Practice staying present in the moment. Just think of here and now and reduce dwelling on what is coming. 
Use grounding exercises like the 5-4-3-2-1 technique to reduce anxiety. Find 5 things you can see around you, 4 things you can touch, 3 things you can hear, 2 things you can smell, one thing you can taste/chew or one deep breath if you are somewhere you cannot eat. 

2. Get outside in nature 

Engaging in physical activity can help reduce anxiety by releasing endorphins. 
A short 10-minute walk outside noticing nature around you will recharge you. 

3. Diet and Nutrition 

Maintain a balanced diet and stay hydrated. 
Limit caffeine and alcohol intake, as they can exacerbate anxiety. 

4. Sleep Hygiene 

Ensure you get enough quality sleep. 
Establish a regular sleep schedule and create a relaxing bedtime routine. 

5. Stress Management 

Identify stressors in your life and develop your own coping strategies. 
Think of your ‘worse case’ scenario and ask yourself can I cope with this? If yes, then this will reduce the impact of anticipatory anxiety. (Before the perceived stressor has happened). 
Learn time management and organizational skills. 

6. Social Support 

Talk to friends and family about your feelings and seek their support. 
Consider joining support groups or therapy groups. 
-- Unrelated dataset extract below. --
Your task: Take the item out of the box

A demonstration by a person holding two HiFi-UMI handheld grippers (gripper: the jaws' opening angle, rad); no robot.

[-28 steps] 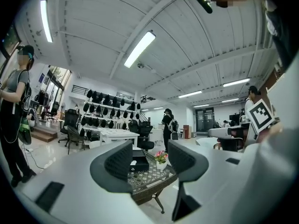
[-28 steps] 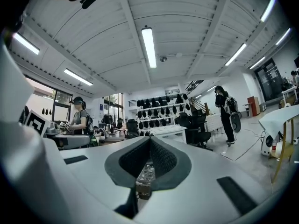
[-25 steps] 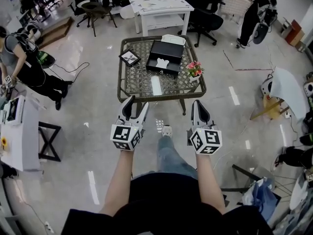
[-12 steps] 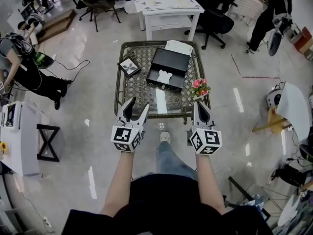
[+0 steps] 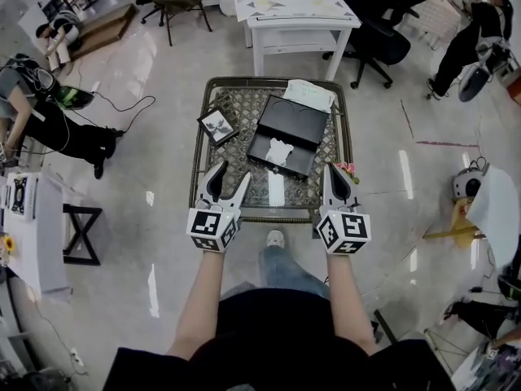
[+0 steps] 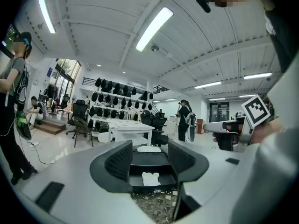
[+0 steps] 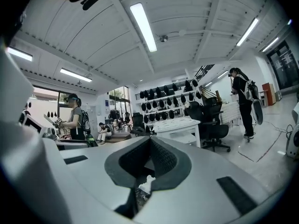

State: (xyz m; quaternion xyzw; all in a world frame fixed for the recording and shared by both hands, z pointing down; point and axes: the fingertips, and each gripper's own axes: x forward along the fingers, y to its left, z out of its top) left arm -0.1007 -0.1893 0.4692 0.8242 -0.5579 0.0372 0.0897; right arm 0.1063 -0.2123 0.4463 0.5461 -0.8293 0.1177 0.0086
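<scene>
Inside the black box (image 5: 303,119) lies a crumpled white item (image 5: 279,151)

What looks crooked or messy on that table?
The black box sits turned at an angle to the table edges, and the small picture frame is skewed too. Nothing looks spilled or broken.

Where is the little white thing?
In the head view, the small white item lies inside the open black box, mid-table, right of the black-framed picture.
</scene>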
7. Limit Exposure to Stressors 

Be around positive people that build your self-esteem. 
Learn to set healthy boundaries. 

8. Self-Care 

Block time out for yourself to watch TV and prioritize small self-care activities that bring you joy and relaxation. 
Engage in hobbies and activities that you love and be consistent in doing. 

9. Journalling 

Write down your thoughts and feelings to pinpoint your anxiety triggers. 

10. Creative Ideas 

Keep a glass jar and fill with positive notes and any compliments you have received to see your self-esteem building and filling the jar. Look at on a bad day to boost yourself. 
Colouring or drawing/ doodling helps soothe the mind. 
Writing a letter to yourself to soothe your anxiety. Telling yourself about your plan and comforting yourself and offering self-compassion is a huge booster. 
Set up a calm box – add things like happy photos from a holiday, fidget toys, puzzle book, music lyrics, love letters, compliments from others you have received. Sweets to chew as chewing helps reduce anxiety. Fluffy socks to wear. 
Remember that managing anxiety is an ongoing process, and what works for you may evolve over time. It's essential to be patient with yourself and seek professional guidance if needed. A combination of these strategies can be the most effective approach for many individuals. Please note if you feel that your anxiety is becoming too much to cope with and impacting on your day-to-day life then please consult your GP or seek professional counselling.